In Estonia, Abdulkhakov writes, the ethnic Russian community instead of accepting “the rules of the game” of politics there, something that would give it a chance to influence Tallinn in ways that would help Moscow, has simply and unproductively “stood in opposition to other Estonians.” Unfortunately – and this is the crux of Abdulkhakov’s argument – Moscow is not in a position to do much anytime soon. Indeed, its approach to its neighbors mirrors its approach at home, reflecting in both cases a concern about face rather than about achieving its goals. When potential or actual pro-Western elites in the countries neighboring Russia look West, the Muslim analyst continues, they see regimes that are concerned about them and are interested in protecting the rights and interests of ethnic and religious groups linked to these elites but live abroad.

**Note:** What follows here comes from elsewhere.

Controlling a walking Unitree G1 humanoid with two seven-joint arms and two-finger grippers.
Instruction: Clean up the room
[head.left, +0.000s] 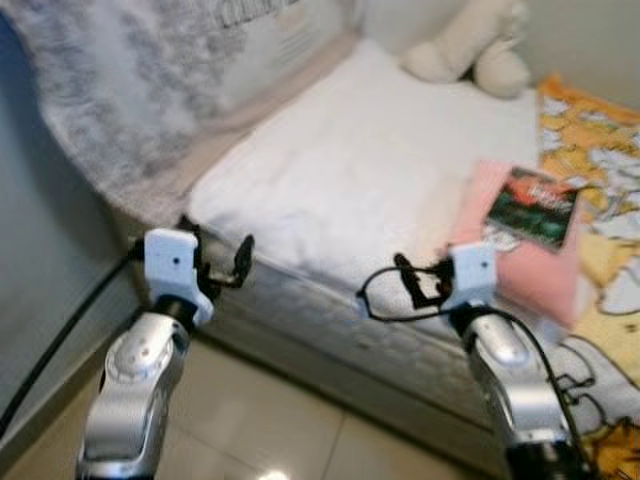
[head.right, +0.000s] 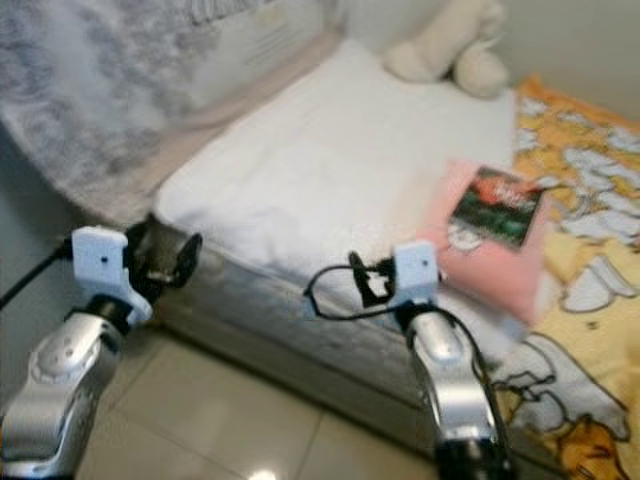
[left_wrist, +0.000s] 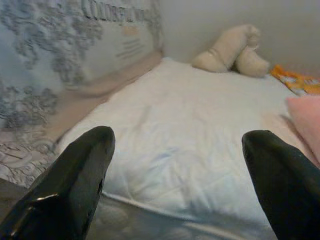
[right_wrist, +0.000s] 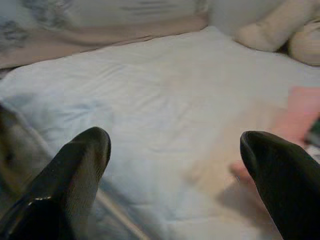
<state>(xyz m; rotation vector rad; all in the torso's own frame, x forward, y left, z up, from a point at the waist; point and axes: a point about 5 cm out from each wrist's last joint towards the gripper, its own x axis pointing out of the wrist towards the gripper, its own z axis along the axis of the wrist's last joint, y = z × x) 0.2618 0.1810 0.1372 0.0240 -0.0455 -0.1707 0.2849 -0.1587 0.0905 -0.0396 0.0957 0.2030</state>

“With us,” Abdulkhakov says, “everything is just the reverse – as soon as this or that people begins to think about what would be not bad for itself … [Moscow] immediately seeks to put it in its place,” something that elites in the non-Russian countries can readily see.

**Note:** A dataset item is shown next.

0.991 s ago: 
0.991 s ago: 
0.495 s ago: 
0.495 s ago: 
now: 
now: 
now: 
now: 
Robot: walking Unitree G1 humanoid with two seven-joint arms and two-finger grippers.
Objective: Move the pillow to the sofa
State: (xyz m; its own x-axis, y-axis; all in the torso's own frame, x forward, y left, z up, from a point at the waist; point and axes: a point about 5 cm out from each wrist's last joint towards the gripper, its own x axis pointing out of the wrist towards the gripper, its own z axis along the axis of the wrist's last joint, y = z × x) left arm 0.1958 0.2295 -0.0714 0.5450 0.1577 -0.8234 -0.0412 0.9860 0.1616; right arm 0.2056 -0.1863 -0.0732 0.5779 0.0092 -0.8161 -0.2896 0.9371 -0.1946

One of the most important of these groups, he suggests, consists of the Muslims, who form majorities in six of Russia’s neighbors and an increasing fraction of the population of the Russian Federation. When the former see the latter mistreated, they are less inclined to support Moscow. And when the latter recognize that they are being mistreated or that some in the Russian leadership want to promote a “Third Rome” ideology, then they too react, and Abdulkhakov adds, the Muslims of the Russian Federation will not allow themselves to be driven back to a situation in which they are merely “tolerated.”

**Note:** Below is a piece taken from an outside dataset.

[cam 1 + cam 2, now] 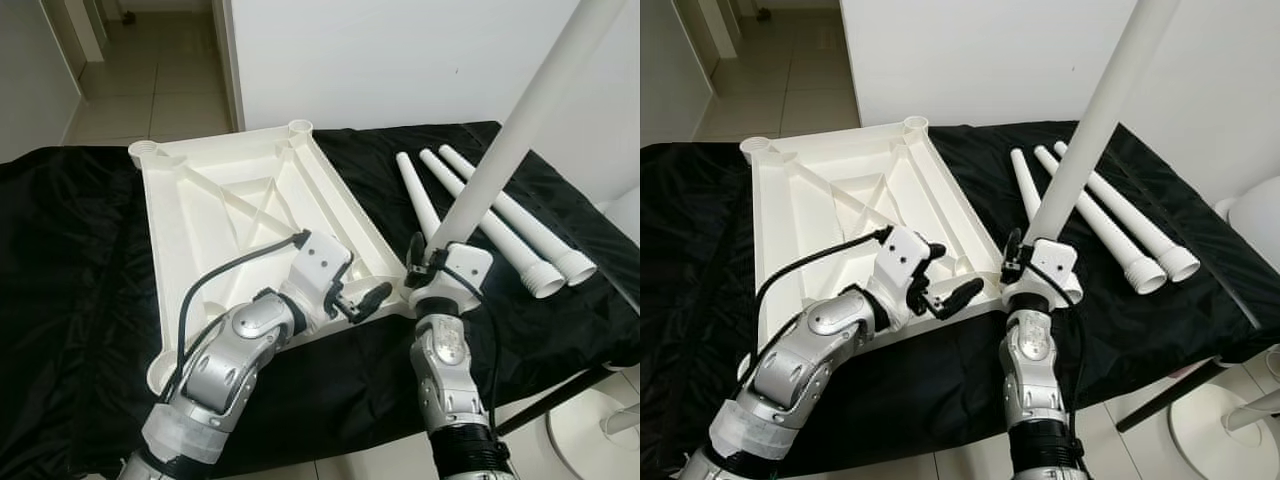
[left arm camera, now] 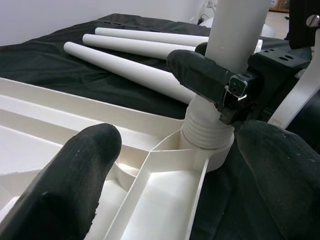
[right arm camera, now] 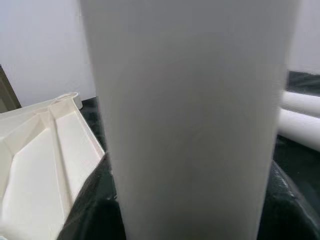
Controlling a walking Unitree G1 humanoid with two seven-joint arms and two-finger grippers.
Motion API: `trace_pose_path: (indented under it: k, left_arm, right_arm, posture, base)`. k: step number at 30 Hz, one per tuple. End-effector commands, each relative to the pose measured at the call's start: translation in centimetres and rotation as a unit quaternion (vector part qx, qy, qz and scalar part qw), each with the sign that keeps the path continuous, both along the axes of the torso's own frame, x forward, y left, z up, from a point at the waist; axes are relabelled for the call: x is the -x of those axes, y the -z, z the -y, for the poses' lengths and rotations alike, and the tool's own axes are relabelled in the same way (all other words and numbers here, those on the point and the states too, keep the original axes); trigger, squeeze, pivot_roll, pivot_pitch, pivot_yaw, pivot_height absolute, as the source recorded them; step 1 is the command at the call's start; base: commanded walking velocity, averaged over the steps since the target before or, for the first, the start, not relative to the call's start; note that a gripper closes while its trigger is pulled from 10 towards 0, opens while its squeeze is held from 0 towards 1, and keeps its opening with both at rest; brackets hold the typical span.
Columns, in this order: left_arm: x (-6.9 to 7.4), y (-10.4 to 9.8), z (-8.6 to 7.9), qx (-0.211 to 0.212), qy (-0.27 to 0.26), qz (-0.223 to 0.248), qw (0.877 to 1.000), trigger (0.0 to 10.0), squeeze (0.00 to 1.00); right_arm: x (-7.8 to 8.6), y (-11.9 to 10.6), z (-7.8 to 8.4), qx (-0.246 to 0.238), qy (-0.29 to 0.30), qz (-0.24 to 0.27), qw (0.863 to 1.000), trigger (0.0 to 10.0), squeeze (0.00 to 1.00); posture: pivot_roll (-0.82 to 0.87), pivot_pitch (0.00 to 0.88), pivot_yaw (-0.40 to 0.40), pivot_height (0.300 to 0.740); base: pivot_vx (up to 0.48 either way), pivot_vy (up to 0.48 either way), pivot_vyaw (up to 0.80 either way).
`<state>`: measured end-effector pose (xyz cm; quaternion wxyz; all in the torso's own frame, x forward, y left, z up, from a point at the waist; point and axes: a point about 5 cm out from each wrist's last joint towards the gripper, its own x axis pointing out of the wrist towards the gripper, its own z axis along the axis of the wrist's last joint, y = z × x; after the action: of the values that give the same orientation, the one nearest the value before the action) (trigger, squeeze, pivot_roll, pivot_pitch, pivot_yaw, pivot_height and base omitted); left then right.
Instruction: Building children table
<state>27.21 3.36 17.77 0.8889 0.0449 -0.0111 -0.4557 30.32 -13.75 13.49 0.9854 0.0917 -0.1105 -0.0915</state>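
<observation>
Three spare legs point(image 1: 480, 215) beside tabletop point(image 1: 215, 215)

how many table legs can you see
4. Three legs lie side by side on the black cloth. The fourth leg stands in the tabletop's corner socket, held by the right gripper.

My head cams cut off the top of the upright leg point(image 1: 520, 120), so no idea how long it is. The right gripper point(image 1: 428, 262) blocks most of the corner socket point(image 2: 207, 150) on the tabletop point(image 1: 230, 200); I can't tell how deep the thread sits. The near left corner of the tabletop hides behind my left arm point(image 1: 225, 365).
</observation>
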Motion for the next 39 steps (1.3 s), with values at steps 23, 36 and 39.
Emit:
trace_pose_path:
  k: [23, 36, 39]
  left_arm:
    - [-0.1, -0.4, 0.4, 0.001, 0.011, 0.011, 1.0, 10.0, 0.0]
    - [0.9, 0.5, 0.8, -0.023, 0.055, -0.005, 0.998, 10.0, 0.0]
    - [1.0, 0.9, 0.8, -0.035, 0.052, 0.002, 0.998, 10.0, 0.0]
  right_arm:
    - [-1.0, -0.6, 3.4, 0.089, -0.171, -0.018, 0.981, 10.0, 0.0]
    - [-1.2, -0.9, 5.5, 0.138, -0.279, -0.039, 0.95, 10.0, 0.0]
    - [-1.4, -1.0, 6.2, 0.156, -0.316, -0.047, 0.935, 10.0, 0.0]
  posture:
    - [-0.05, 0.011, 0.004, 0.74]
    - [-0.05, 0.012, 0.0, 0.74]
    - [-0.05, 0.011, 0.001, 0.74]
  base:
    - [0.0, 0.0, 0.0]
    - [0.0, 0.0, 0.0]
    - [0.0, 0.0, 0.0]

Consequently, Abulkhakov argues, the only way out for the Russian authorities is to develop a genuine civil society at home, one in which all citizens are treated equally and to promote its interests abroad not by unilaterally and sometimes brutally insisting upon them but rather by using the tactics the West has used against Moscow. “It is impossible to catch up and pass a Mercedes on a bicycle even if a world champion is pedaling it,” Abdulkhakov says. “But if one shifts into another Mercedes, then the chances for success are equalized.” Moscow might try something else, he concedes, but given the West’s success, there is no defensible reason for it to do so.